Впервые о FGM в России заговорили только в 2016 году: главная редакторка портала о положении женщин на Северном Кавказе «Даптар» Светлана Анохина опубликовала расследование, а Саида Сиражудинова и Юлия Антонова из НКО «Правовая инициатива» выпустили первый доклад о калечащих операциях в Дагестане. Данных о практикующих калечащие операции общинах в Дагестане больше, чем информации об Ингушетии и Чечне. В 7 из 41 района Республики Дагестан практика распространена повсеместно или частично. В западной части республики калечащие операции встречаются чаще. В Ботлихском и Цунтинском районах почти все женщины и девочки прошли через FGM (90 — 100%), в Тляратинском — 50%, в Цумадинском и Кизлярском процент падает до 25%. Редкие следы практики встречаются в Кизилюртовском и Тарумовском районах.

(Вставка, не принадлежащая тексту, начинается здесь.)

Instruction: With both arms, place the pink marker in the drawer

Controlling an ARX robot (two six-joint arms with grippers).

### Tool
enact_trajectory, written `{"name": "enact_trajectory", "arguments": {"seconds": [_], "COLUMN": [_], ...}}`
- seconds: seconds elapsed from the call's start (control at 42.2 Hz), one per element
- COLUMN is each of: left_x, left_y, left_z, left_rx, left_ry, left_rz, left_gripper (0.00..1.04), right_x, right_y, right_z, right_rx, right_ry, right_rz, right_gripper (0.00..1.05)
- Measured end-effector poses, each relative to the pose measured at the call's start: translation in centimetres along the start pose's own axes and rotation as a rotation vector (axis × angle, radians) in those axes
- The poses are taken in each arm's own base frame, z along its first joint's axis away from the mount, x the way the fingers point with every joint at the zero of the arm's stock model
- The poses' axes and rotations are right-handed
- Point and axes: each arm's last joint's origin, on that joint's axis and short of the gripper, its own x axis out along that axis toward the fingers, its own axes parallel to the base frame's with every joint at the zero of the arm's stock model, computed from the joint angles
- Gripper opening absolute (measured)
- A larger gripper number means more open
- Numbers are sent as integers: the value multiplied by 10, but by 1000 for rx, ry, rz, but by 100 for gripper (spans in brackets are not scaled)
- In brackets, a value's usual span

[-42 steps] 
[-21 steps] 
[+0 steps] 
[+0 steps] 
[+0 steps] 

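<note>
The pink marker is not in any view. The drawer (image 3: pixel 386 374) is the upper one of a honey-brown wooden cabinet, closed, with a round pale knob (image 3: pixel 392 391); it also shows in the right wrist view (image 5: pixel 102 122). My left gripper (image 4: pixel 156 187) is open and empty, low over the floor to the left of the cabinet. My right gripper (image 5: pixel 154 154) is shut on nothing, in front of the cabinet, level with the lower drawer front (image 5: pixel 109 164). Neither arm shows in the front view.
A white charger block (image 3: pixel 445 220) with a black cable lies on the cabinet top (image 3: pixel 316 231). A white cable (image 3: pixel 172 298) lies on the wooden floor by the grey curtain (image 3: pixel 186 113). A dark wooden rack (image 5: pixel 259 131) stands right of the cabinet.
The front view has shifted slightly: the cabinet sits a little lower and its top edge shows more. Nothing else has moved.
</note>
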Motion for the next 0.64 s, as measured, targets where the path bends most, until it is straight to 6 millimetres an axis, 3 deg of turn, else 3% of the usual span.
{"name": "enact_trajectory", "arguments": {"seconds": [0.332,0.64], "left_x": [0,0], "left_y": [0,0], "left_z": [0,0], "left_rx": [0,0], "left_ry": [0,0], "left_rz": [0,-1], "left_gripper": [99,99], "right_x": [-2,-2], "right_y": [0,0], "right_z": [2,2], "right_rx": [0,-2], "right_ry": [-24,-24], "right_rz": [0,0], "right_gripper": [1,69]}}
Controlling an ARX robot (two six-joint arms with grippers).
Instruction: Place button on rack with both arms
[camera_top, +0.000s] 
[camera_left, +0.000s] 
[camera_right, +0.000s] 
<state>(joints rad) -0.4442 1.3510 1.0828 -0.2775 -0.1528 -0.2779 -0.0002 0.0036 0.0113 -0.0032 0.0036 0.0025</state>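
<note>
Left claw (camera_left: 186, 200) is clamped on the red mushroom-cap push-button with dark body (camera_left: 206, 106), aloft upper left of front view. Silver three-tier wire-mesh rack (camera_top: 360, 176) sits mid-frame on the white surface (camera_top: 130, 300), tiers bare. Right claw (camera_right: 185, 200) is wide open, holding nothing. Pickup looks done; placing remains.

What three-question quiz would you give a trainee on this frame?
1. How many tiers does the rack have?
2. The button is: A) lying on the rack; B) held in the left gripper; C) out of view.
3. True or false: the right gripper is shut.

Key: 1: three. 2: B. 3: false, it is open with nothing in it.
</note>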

Цунтинский район — с наибольшим количеством женщин, пострадавших от калечащих операций, — граничит с Грузией; районы с меньшим числом пострадавших граничат с Азербайджаном и Грузией, республиками Чечня и Калмыкия.

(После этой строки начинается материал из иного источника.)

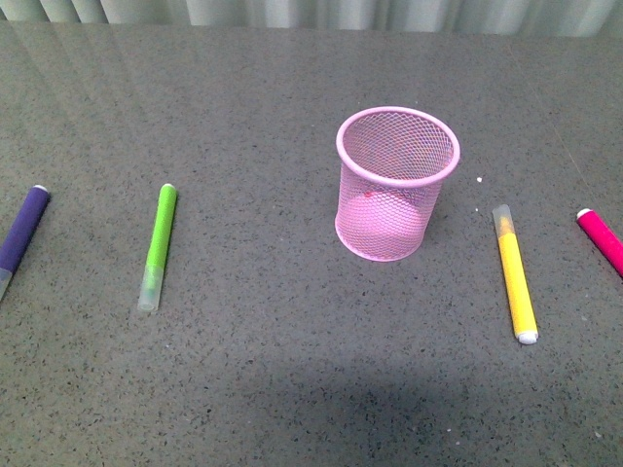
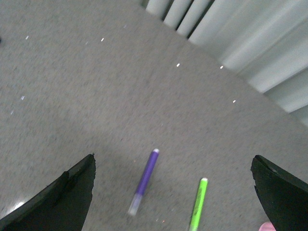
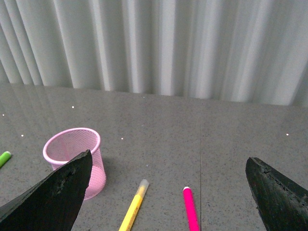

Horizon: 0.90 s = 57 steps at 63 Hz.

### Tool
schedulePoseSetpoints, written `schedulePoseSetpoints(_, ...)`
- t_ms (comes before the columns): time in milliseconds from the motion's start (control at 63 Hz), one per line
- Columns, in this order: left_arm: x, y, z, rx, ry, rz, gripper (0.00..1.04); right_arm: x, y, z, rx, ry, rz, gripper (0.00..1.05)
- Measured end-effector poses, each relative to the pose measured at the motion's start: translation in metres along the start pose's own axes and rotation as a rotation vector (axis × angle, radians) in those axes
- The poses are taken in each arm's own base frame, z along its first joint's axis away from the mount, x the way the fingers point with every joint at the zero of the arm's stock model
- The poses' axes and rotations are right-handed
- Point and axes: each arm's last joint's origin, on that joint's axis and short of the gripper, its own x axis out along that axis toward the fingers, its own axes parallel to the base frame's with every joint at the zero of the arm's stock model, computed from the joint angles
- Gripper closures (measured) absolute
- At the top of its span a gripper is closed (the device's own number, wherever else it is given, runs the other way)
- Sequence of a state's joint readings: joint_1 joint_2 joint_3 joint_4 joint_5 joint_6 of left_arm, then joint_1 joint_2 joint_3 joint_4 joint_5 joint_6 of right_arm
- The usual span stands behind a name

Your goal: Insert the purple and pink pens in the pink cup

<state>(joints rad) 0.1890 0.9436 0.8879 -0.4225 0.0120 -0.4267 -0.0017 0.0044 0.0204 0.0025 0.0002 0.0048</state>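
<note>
The pink mesh cup (image 1: 397, 183) stands upright at the table's middle, empty. The purple pen (image 1: 21, 233) lies flat at the far left edge, the pink pen (image 1: 602, 238) at the far right edge, partly cut off. Neither arm shows in the front view. My left gripper (image 2: 173, 192) hangs open above the table, with the purple pen (image 2: 146, 177) lying between its dark fingers (image 2: 62, 192). My right gripper (image 3: 168, 192) is open too, and the pink pen (image 3: 191, 209) lies below it, with the pink cup (image 3: 74, 159) beside one finger.
A lime-green marker (image 1: 160, 243) lies to the right of the purple pen. A yellow marker (image 1: 515, 274) lies between the cup and the pink pen. Pale curtains (image 3: 159, 48) hang behind the grey speckled table (image 1: 292, 370).
</note>
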Motion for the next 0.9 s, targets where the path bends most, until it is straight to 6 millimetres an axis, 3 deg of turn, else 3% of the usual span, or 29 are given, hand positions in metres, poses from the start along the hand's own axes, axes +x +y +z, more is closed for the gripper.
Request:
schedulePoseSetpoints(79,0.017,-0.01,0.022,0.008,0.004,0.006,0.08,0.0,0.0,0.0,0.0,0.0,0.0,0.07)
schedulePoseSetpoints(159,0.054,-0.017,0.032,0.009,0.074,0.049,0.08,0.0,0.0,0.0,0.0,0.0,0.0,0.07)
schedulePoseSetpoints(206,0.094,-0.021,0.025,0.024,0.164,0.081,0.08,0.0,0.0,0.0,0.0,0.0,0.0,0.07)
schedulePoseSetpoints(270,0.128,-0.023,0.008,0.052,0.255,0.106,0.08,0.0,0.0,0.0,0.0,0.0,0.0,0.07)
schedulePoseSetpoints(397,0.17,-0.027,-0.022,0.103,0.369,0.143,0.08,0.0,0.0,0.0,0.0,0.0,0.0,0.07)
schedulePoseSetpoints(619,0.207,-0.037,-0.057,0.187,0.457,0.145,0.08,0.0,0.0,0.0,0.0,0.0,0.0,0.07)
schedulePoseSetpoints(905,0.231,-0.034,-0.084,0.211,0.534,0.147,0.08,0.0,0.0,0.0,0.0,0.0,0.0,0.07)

По словам Саиды Сиражудиновой, представители практикующих сообществ путаются в объяснениях, почему они проводят такие операции: «В первую очередь ссылаются на религию, но не могут сказать, какое конкретно положение они соблюдают. Потом встречается аргумент, что «мы делаем это как представители нашего народа». То есть это желание самоутвердиться и подчеркнуть принадлежность к группе. Третья причина — контроль над сексуальностью женщины, мол, «чтобы не гуляла». Семья считает, что так она оберегает свой род от позора».

Все респондентки этого текста также говорят о табуированности темы насилия над женщинами в целом и калечащих операций в частности. «Большинство жительниц Республики Дагестан боятся осуждения со стороны своего сообщества и часто отказываются обсуждать насилие даже с работницами НКО или медицинскими работниками. Сами врачи не доверяют своим же коллегам. Например, во время работы «Правовой инициативы» с одной из экспертных групп в Дагестане гинеколог с тридцатилетним стажем сказала, что не встречала в практике случаев изнасилования. А в неформальной обстановке рассказала об обратном», — делится Юлия Антонова, юристка «Правовой инициативы».

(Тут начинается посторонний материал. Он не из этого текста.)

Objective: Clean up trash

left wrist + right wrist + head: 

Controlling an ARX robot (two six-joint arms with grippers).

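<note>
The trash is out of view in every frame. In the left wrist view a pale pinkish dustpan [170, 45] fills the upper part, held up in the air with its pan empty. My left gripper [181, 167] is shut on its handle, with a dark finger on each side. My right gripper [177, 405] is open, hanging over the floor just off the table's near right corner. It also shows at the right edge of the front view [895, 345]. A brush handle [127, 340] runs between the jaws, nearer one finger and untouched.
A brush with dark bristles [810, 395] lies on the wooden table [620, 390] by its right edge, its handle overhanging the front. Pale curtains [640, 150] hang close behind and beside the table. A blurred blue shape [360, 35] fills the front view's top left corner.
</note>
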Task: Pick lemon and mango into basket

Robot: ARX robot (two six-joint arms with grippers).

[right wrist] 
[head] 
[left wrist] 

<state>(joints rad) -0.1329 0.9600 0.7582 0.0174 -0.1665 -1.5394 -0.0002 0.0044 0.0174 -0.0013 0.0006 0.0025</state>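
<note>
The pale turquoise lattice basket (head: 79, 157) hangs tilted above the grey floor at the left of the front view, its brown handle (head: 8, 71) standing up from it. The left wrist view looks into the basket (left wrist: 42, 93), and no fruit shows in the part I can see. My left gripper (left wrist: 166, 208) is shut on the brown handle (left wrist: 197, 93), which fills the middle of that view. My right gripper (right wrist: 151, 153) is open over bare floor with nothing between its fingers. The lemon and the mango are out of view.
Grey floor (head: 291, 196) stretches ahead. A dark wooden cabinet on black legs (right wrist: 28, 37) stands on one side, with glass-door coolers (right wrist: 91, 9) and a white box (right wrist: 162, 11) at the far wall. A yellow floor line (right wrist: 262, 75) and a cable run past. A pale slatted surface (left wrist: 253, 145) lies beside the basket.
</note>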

«Родовые и семейные связи на Кавказе очень развиты. Врач не обращается в полицию, потому что боится, что родственники пострадавшей скажут: «Почему ты так сделала? У нее что, нет мужчин, которые могут ее защитить?» В Дагестане система защиты, как правило, работает так: родственники по мужской линии отвечают за жизнь женщины. В том числе и за то, как именно разбираться с любым фактом насилия над ней — официально или нет. Врачи боятся, что родственники женщины предъявят претензии им или их семьям, если они публично заговорят об изнасиловании пациентки. Да и сами потерпевшие будут рассказывать что угодно, чтобы скрыть «позор»: что напоролись на стол, на дерево, например», — рассказывает Юлия Антонова.

Поскольку специальной анти-FGM-статьи в российском УК нет, наказать практикующих калечащие операции без добровольного согласия женщин и девочек можно только по статье 111 УК (умышленное причинение тяжкого вреда здоровью) или статье 115 УК (умышленное причинение легкого вреда здоровью). По словам юристки «Правовой инициативы» Татьяны Саввиной, вероятность, что без специального закона операция будет квалифицирована как тяжкий вред, невелика. Она объяснила, что степень тяжести определяется медицинскими критериями, утвержденными приказом Минздравсоцразвития, а калечащие операции в них не упоминаются: «Даже в случае полного удаления клитора не факт, что дело заведут по статье о тяжком вреде, ведь повреждения клитора в официальных медицинских критериях не фигурируют».

Татьяна Саввина отметила, что FGM также подпадает под категорию преступления, совершенного по мотивам ненависти или вражды в отношении социальной группы — женщин, принадлежащих к общинам, где практикуют калечащие операции (пункт «е», часть 2 статьи 111, пункт «б», часть 2 статьи 115 УК). Такие увечья могут также рассматриваться как «иные действия сексуального характера», совершаемые с применением насилия к потерпевшей или с использованием беспомощного состояния несовершеннолетней потерпевшей (примечание к статье 131 УК).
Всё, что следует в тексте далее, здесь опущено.